Perkembangan Kerbau di Indonesia Pemanfaatan Ternak Kerbau

Bubalus bubalis Gambar 1 secara garis besar terbagi menjadi dua subspesies yaitu kerbau sungai dan kerbau lumpur. Kerbau sungai memiliki kebiasaan berenang dan berendam di sungai yang mengalir, sedangkan kerbau lumpur memiliki kebiasaan berkubang di lumpur. Perbedaan nyata dari kedua kerbau ini terletak pada struktur kromosom dan karakteristik tubuh. Kromosom kerbau sungai berjumlah 50, sedangkan kerbau lumpur 48 AGRIS 2011. Kerbau sungai berkulit hitam atau abu-abu agak gelap dengan tanduk melingkar atau lurus memanjang ke belakang. Kerbau ini merupakan kerbau tipe perah. Ciri- ciri kerbau lumpur ialah berwarna keabu-abuan, leher terkulai dan memiliki tanduk besar yang mengarah ke belakang. Kerbau lumpur juga biasa digunakan sebagai penghasil daging. Tujuh puluh persen populasi kerbau dunia tergolong kerbau sungai APCHA 2000. Namun, fenomena di Indonesia berbeda, 95 populasinya merupakan kerbau lumpur Alfiyati Fauziah 2010.

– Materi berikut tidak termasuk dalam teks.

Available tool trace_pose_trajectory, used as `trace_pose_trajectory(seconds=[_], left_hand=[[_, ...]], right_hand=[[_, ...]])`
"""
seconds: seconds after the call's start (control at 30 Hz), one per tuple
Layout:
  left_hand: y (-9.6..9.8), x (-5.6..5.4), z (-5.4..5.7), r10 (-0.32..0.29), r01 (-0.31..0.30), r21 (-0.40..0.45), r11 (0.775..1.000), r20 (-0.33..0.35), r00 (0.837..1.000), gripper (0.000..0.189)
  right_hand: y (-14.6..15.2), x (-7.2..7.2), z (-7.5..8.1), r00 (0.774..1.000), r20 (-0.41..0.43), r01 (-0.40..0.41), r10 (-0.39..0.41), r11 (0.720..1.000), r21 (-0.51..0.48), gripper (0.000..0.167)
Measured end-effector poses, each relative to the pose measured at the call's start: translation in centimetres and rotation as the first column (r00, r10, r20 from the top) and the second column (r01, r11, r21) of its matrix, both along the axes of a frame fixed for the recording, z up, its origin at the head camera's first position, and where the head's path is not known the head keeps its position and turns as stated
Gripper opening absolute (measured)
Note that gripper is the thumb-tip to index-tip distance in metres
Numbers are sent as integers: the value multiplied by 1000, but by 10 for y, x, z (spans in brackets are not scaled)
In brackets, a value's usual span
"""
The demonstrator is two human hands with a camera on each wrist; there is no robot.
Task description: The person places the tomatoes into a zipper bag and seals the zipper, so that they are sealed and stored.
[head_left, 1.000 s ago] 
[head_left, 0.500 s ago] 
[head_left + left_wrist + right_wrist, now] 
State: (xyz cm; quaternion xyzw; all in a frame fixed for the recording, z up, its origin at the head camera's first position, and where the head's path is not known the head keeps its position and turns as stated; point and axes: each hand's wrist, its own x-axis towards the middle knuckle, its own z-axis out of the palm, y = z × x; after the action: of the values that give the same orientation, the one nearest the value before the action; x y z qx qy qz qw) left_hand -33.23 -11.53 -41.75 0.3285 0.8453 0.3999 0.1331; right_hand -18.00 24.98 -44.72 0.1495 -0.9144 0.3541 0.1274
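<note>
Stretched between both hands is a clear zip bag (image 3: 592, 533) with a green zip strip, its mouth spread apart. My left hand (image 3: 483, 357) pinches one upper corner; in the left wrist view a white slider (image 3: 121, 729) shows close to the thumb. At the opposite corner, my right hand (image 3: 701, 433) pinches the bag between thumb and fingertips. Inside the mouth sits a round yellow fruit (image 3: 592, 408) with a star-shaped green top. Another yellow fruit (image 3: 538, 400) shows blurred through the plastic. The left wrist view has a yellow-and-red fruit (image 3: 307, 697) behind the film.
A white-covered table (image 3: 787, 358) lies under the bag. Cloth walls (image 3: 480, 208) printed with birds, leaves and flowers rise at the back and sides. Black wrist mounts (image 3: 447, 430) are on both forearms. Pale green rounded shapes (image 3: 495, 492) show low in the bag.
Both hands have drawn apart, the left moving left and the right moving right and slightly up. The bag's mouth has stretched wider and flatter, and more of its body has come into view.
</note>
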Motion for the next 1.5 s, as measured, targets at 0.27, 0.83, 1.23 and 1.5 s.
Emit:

2.2 Perkembangan Kerbau di Indonesia

Sejak 5 000 tahun lalu, Bubalus arnee telah didomestikasi menjadi Bubalus bubalis dikembangkan sebagai hewan ternak untuk dipanen produksi daging, susu dan kulitnya Borghese Mazzi 2005. Bubalus bubalis ini telah menyebar di seluruh dunia meliputi kawasan dari Afrika, Asia China, India, Eropa Italia, Bulgaria, Australia, Amerika Latin. FAO 2011 menyatakan jumlah populasi kerbau kini mencapai 194 167 765 ekor. Indonesia sendiri memiliki populasi kerbau sebanyak 2 005 000 ekor hingga tahun 2010 BPS 2011. Sembilan puluh lima persen populasi kerbau di Indonesia merupakan subspesies kerbau lumpur. Sebanyak 5 populasi sisanya merupakan kerbau sungai seperti kerbau Murrah di Medan, kerbau Tedong Bonga di Toraja, Kerbau Kalang di Kalimantan Selatan, kerbau Binangan di Tapanuli Selatan dan Kerbau Moa di Maluku, disamping itu ada kerbau liar di Taman Nasional Baluran Alfiaty Fauziah 2010. Jumlah populasi kerbau di Indonesia mengalami pasang surut. Puncak populasi terjadi pada tahun 1999. Namun, jumlahnya terus menurun hingga tahun 2007. Sejak tahun 2008 jumlahnya terus meningkat hingga tahun 2011. Hal ini menunjukkan bahwa kerbau masih menjadi salah satu potensi ternak yang menjanjikan sebagai bahan pangan asal hewan ruminansia besar selain sapi.

2.3 Pemanfaatan Ternak Kerbau

Kerbau memiliki nilai ekonomis dan tradisi bagi masyarakat Indonesia. Nilai ekonomis dinilai dari produk daging, susu, kulit dan nilai tenaganya. Daging kerbau memiliki kandungan lemak jenuh yang lebih rendah daripada daging sapi dan babi. Selain itu, susunya mengandung bahan kering protein, lemak, mineral sebesar 18-23, dibandingkan pada susu sapi yang hanya sebesar 13-16 APCHA 2000. Hal ini menjadi keuntungan dalam pembuatan produk olahan susu seperti keju dengan menggunakan susu kerbau. Tenaga kerbau dimanfaatkan bagi petani tradisional untuk membajak sawah. Kerbau memiliki kemampuan konversi pakan yang baik dibanding sapi Zakaria et al. 2003. Kerbau mampu mendigesti bahan bahan rendah kualitas seperti jerami, limbah tebu, limbah jagung. Hal inilah yang menjadikan kerbau sebagai pilihan hewan peliharaan bagi peternak kecil, sehingga mereka bisa mengoptimalisasi hasil bumi sebagai pakan ternak dengan hasil konversi pakan yang baik.